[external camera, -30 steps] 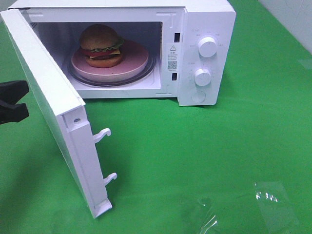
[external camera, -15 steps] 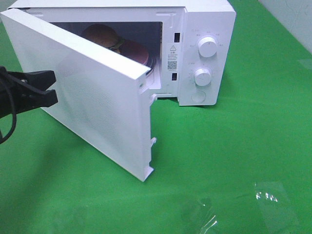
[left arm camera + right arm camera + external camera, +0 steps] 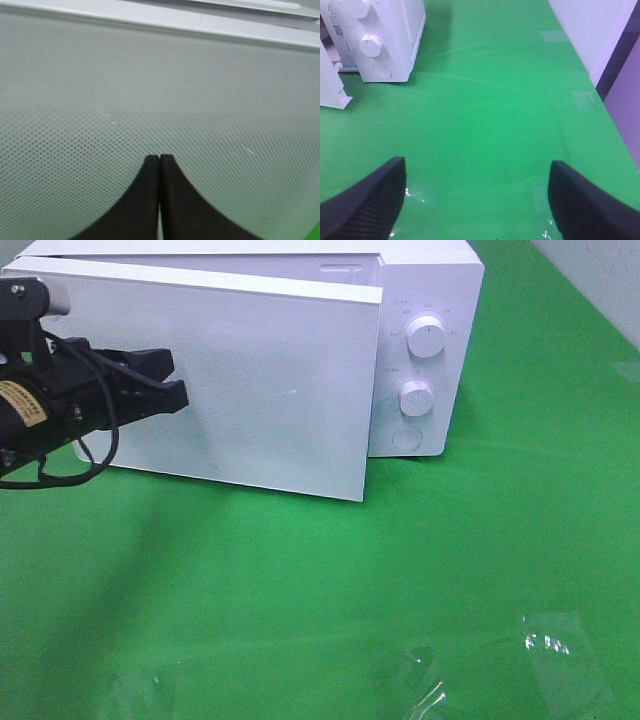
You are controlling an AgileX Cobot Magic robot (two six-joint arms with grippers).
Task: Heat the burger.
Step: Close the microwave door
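Left wrist view is showing the left tool, fingers pressed together, tips at the microwave door. Only the right wrist view is showing the right tool, spread wide over the green worktop. The door is hiding the burger everywhere.

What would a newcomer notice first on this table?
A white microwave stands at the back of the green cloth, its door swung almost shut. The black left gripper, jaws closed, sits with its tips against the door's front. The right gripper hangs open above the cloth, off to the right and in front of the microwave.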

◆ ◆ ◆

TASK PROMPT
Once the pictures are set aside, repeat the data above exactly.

COMPLETED TASK
[external camera, -30 steps] 
[external camera, -15 steps] 
[left arm camera + right arm camera + external camera, +0 steps] 
You are controlling an AgileX Cobot Magic robot (two six-joint arms with grippers).
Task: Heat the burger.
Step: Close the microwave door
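Left wrist view is showing the left tool, fingers pressed together, tips at the microwave door. Only the right wrist view is showing the right tool, spread wide over the green worktop. The door is hiding the burger everywhere.

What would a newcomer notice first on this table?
A white microwave stands at the back of the green cloth, its door swung almost shut. The black left gripper, jaws closed, sits with its tips against the door's front. The right gripper hangs open above the cloth, off to the right and in front of the microwave.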

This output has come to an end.